Muscular Dystrophy and Neuromuscular Disorders
Used to identify inherited neuromuscular disorders underlying presentations such as muscle weakness, gait difficulty, or elevated creatine kinase.
Hearing Loss
Enables evaluation of genes associated with both syndromic and non-syndromic hearing loss in patients with congenital or early-onset sensorineural hearing loss.
Skeletal Dysplasia
Provides exome-level evaluation as an alternative to broad skeletal dysplasia panels in cases with short stature, bone deformities, or radiologic skeletal abnormalities.
Metabolic Disorders
Supports genetic diagnosis in suspected metabolic disease with unexplained biochemical findings, such as lactic acidosis, hypoglycemia, or hepatomegaly.
Cognitive Impairment
In cases with learning difficulties, significant decline in school performance, or intellectual disability, multiple genetic causes can be investigated simultaneously.

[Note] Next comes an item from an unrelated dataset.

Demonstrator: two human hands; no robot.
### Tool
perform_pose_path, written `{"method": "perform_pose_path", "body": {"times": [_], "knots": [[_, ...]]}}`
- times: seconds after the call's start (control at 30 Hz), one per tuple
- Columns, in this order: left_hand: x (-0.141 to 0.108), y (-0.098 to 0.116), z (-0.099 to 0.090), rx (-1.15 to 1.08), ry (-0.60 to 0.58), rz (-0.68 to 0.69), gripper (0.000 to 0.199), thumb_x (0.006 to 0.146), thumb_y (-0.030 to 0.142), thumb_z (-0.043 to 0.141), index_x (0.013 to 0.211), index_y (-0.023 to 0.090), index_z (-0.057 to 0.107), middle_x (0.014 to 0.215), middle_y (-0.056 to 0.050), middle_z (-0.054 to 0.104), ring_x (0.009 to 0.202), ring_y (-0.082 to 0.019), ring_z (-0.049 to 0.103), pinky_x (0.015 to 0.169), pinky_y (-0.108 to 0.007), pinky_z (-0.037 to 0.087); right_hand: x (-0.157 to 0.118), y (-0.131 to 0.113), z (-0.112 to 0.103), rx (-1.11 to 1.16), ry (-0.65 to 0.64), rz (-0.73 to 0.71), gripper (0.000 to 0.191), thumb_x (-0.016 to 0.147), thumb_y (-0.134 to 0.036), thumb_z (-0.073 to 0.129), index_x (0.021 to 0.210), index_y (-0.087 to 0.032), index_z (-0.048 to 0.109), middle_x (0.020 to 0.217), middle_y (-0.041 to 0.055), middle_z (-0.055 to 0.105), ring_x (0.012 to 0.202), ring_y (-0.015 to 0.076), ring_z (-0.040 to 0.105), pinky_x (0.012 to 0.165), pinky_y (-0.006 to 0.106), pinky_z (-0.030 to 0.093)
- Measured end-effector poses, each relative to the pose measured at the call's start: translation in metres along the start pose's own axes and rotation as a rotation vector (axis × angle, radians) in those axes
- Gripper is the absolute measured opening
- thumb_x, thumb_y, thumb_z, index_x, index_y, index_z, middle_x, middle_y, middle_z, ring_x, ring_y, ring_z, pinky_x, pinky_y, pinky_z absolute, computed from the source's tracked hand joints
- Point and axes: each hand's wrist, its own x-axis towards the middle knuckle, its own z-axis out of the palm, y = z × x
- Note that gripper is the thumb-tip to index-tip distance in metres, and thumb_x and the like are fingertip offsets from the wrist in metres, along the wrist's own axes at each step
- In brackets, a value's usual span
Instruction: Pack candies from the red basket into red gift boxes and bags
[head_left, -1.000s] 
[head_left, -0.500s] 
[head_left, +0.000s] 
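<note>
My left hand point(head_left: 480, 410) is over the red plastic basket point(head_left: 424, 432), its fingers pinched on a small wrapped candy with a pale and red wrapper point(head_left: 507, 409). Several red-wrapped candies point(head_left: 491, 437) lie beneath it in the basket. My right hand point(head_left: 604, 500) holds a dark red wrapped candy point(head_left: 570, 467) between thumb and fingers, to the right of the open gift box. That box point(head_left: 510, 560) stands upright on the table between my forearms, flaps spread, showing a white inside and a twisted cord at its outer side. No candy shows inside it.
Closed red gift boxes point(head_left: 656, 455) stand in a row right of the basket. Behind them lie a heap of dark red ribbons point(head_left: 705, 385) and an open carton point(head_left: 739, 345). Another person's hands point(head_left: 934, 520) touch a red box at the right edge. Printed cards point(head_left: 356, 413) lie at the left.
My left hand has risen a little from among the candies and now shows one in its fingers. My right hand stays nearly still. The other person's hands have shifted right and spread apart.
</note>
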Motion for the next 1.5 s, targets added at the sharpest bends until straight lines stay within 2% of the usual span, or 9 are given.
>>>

Arrhythmia and Cardiac Findings
In individuals with syncope, a history of sudden death, or unexplained arrhythmia findings, inherited cardiac channelopathy and cardiomyopathy genes are evaluated.
Ataxia and Movement Disorders
In patients with balance impairment, gait abnormalities, or involuntary movements, exome-level evaluation may be performed instead of broad movement-disorder gene panels.
When Is It Recommended?
In cases with an undiagnosed disease history or unclear clinical findings:
Who Should Consider Testing?
- Individuals with a disease history that cannot be diagnosed using standard clinical tests,
- Cases in which first-line genetic tests have failed to yield results,
- Situations with suspected genetically heterogeneous disorders involving multiple genes,
- Complex clinical presentations where similar findings may indicate several different diseases,
- Families with an affected child who are planning a new pregnancy,
- Families with a history of congenital anomalies,
- Individuals with a known family history of genetic disease.

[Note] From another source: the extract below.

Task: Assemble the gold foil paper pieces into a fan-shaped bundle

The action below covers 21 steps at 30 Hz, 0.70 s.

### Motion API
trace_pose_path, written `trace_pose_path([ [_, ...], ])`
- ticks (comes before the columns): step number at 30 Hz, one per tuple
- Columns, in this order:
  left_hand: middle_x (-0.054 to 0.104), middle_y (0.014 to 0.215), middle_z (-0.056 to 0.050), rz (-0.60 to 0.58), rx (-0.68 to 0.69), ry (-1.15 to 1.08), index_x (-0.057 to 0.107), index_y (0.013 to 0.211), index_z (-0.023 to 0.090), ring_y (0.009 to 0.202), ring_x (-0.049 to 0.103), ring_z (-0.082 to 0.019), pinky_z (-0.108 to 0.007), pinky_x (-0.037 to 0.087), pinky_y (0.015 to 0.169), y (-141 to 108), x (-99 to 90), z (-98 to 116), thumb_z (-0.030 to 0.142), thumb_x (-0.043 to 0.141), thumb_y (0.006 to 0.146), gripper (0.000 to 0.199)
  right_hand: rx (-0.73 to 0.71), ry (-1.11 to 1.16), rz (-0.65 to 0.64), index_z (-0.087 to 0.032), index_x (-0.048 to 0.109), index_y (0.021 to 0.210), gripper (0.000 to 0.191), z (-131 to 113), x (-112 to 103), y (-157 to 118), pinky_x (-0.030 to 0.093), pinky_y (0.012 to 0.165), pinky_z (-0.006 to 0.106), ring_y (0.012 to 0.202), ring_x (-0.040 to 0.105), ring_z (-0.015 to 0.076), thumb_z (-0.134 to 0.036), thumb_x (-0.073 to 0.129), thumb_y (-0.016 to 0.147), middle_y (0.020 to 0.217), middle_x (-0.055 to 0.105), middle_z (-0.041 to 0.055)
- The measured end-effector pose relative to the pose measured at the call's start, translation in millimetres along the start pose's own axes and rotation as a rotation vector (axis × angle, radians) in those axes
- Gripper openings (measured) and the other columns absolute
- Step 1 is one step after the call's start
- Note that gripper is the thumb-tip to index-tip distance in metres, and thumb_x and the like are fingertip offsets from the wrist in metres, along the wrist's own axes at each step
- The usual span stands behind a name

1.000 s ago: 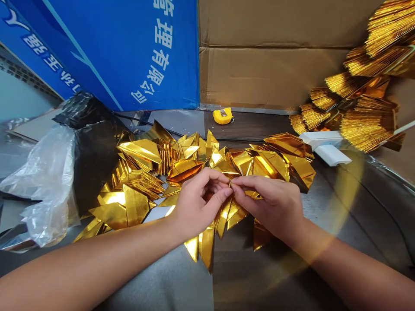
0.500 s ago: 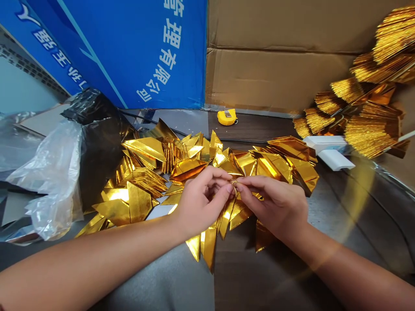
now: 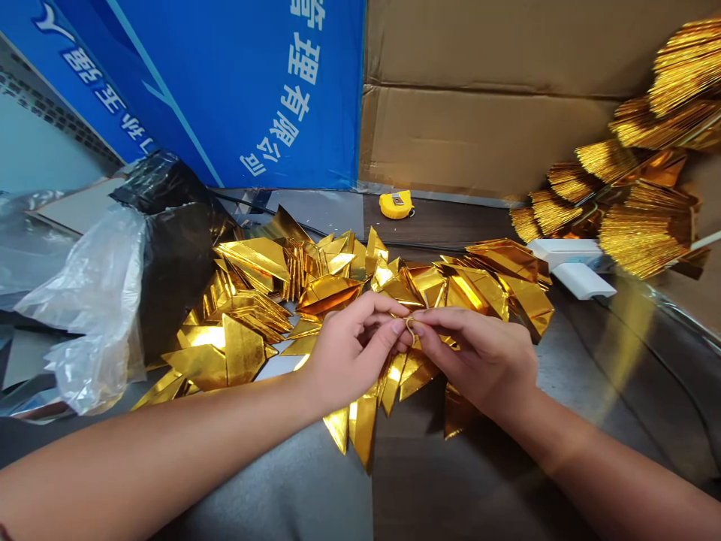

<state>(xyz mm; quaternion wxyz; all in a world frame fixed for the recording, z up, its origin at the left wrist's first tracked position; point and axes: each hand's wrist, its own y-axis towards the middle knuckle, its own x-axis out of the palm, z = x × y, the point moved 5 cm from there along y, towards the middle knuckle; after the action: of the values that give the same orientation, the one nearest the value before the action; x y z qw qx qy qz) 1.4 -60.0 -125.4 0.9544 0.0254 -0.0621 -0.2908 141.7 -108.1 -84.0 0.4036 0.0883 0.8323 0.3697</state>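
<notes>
Dark tabletop, cardboard behind, gold foil, left hand, right hand, each grip clamped on strand

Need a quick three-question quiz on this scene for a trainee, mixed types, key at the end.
1. What are the fingertips of the left hand and right hand at?
A) a black bag
B) a thin looped strand
C) a white plastic block

2. True or false: the yellow tape measure lies beyond the folded gold pieces, near the foot of the brown cardboard.

3. Fill in: the panel with white lettering, left of the cardboard, is ____ in colour.

Key: 1 B; 2 true; 3 blue
</notes>
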Motion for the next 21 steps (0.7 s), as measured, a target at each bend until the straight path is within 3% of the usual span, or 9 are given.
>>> trace_pose_path([
  [11,0.069,0.080,-0.001,0.006,-0.006,0.031,0.057,0.099,0.017,0.075,0.068,-0.008,-0.017,0.055,0.072,-1,0.2,0,0.025,0.058,0.097,0.008,-0.004,0.039,-0.031,-0.024,0.066,0.093,0.009,1,0,1,0.063,0.062,0.020,0.066,0.077,0.0146,-0.014,0.064,0.095,0.081,0.080,0.0000],
  [21,0.070,0.084,-0.003,0.009,0.025,0.034,0.055,0.099,0.016,0.079,0.068,-0.008,-0.019,0.054,0.074,-2,0.3,2,0.028,0.056,0.099,0.011,0.306,0.351,-0.054,-0.023,0.066,0.096,0.009,13,6,-4,0.060,0.060,0.019,0.062,0.075,0.0121,-0.015,0.066,0.093,0.077,0.078,-0.0017],
])
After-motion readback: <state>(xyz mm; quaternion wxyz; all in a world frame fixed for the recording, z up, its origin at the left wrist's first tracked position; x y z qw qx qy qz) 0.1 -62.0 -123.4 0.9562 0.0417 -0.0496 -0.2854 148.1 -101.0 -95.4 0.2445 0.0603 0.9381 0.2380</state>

How Is the EXOME Test Performed?
- Clinical evaluation: Medical history, clinical findings, and family background are reviewed.
- Pedigree construction: A family tree covering at least three generations is created.
- Information & consent: The process is explained and written informed consent is obtained.
- Sample collection: A blood sample is collected in an EDTA tube.
- DNA isolation: DNA is extracted from blood and quality control is performed.
- NGS sequencing: Exonic regions are sequenced at high resolution.
- Bioinformatic analysis: Variants are filtered, classified, and correlated with clinical data.
- Clinical reporting: Results are evaluated and reported by expert physicians.
- Genetic counseling: Findings are explained and recommendations for treatment or follow-up are provided.